Тут меня перебивает Зайка. Я не помню, почему его так звали. Лисик — рыжий — понятно. А этот ужасный тип, какие там зайки, прямо «врата порока». Но, когда он болел, красивое личико с ушами на макушке страдало, он хотел, чтобы я сидела на его кровати и про его жену — симпатичную блондинку (значит, беленькую) рассказывала всю правду. Когда уходила, оставляла им листочки бумаги, карандаши, фломастеры. Если болеть переставало, они рисовали. Лис рисовал пейзажи, деревья с тонкими, спутанными ветвями. Зайка — лица, фигурки. Листочки дарили мне.

Но после этого всего, чуть только выздоровеют, начиналось светопреставление. Как они подводили меня, нарушали бесову дисциплину и чертову гигиену! Этот Зайка, мелкий, юркий, со своего росточка смотрит, поднимает брови до уреза волос и, придав своему личику дурашливое выражение, просится отнести собачку (Жук забежал в столовую), или повесить куртку, или в туалет («честное слово, я до перемены не смогу терпеть»). Отлучившись на секунду, он уже не появляется ни за что, он уже далеко. Чем занят? Не знаем ничего. В предыдущее лето он, говорят, исчезал на трое суток прямо из-под длани директорской и директор не заметил. Ни за мытьем посуды, ни за колкой дров его не видели. спит он, никогда не раздеваясь, свернувшись клубочком у батареи, замаскированный казенным покрывалом. Это чтобы не стелить постель. Никогда не увидишь, как он бьет маленьких, но он их бьет. Редко услышишь, как ругается, но если задеть его, поймать на чем-то, он вполголоса грязно изобретательно матерится. Лицо его меняется: превращается из зайки в крысу — нос как будто вытягивается, рот оскаливается, перекашивается, и видно делается, что он намного старше, чем можно подумать, и старше того, которого разыгрывает. Он переросток в классе, ему шестнадцатый. Как ему надоело все за это время! Плевать (срать) он хотел на эту сраную школу! Любые слова он встречает гримасой: строит умильную рожу, потом высовывает язык и, как змея, им горизонтально водит-грозит. И глядит в упор такими большущими, такими синими глазами в пушистых ресницах с идиотски поднятыми пушистыми бровями. И отойдет в сторону с выражением оскомины на лице. Ну как ему надоели — линейки, отметки, планерки… от скуки он ест краски, когда другие рисуют, ест он пасту из шариковых ручек, вазелин. Даже простую грязь. Пустит кораблик в лужу, потом поднимет и оближет черное. И чтобы я видела. И еще он тихий разрушитель. Если выпросит у меня часы, чтобы вовремя вернуться, то потом их в починку не возьмут. А если в руки градусник попадет, он легонько так его стряхнет и заденет за парту, головка отскочит. Если где-то начала дымиться школа — значит он там был.

Уважает он только Оль-Натольну, ее приказания-назначения принимает, но искусно тянет, волынит до моего дежурства, а тут уж все списывай. Оль-Натольна ходит по интернату неторопливо, вразвалочку, но ладно. Всегда в брюках и в куртке, в спортивной шапочке. Плечи широкие, бедра узкие, голоса не повышает, но плетку носит всегда. Пацаны слушаются ее взгляда. Но она не скажет Зайке, чтобы он руки вымыл, а я скажу. Он же лучше есть не станет, чем вымоет руки, лучше спать не ляжет, чем вымоет ноги. Грязь у него многолетняя, многослойная, греет.

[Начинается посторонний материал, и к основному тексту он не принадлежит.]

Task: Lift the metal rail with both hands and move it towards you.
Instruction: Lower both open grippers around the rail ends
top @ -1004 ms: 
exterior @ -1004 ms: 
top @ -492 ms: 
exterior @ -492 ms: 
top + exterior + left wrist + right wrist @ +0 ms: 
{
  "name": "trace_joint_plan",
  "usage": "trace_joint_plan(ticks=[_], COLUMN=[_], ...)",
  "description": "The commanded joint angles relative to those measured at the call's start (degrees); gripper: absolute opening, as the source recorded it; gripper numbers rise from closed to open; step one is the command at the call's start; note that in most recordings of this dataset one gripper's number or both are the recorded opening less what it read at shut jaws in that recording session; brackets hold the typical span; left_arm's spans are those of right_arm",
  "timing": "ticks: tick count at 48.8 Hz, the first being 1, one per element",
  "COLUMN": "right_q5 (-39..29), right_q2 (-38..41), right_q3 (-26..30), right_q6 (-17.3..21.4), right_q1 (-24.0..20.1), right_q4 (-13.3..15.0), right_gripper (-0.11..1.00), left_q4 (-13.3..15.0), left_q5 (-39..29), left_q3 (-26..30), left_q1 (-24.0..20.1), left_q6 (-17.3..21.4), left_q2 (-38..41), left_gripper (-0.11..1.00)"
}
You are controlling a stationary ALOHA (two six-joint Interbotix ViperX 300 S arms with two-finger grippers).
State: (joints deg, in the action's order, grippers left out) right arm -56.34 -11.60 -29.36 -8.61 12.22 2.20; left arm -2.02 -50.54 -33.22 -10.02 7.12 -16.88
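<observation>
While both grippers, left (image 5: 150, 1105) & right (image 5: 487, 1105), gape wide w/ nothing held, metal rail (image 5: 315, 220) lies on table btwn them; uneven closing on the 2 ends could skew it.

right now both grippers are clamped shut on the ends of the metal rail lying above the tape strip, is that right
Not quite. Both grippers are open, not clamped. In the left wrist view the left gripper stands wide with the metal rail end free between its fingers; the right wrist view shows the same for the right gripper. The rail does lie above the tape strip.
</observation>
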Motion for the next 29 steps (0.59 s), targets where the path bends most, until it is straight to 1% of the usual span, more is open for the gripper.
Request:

Когда у него болели уши, когда от боли он грыз простыню зубами, я делала компрессы, и боль отпускала, он рисовал. Нарисовал мне миниатюрку, тонко, лирично. Повесил на стенку, над кроватью. Я пришла, а он весь подпрыгивает, похрюкивает, повизгивает оттого, что я ее не замечаю. Потом завел гнусаво: «Это ва-а-ам, далю-ю-ю». И скорчил рожу. Это у них мода сюсюкать и картавить, когда сделают доброе. Стесняются. И регулярно пристраивал ведро с водой над дверью, чтобы опрокинулось на меня, или «лентяйку», чтобы стукнула. Ни разу не попало, я только смеялась. А попало бы — поколотила бы, наверно, хоть и нелогично. Или замаскируют его на кровати (матрац пружинный провисает так, что Зайка в яму умещается) и говорят мне: «А Возовиков убежал, а воспитатели не должны уходить домой, пока не сдадут всех».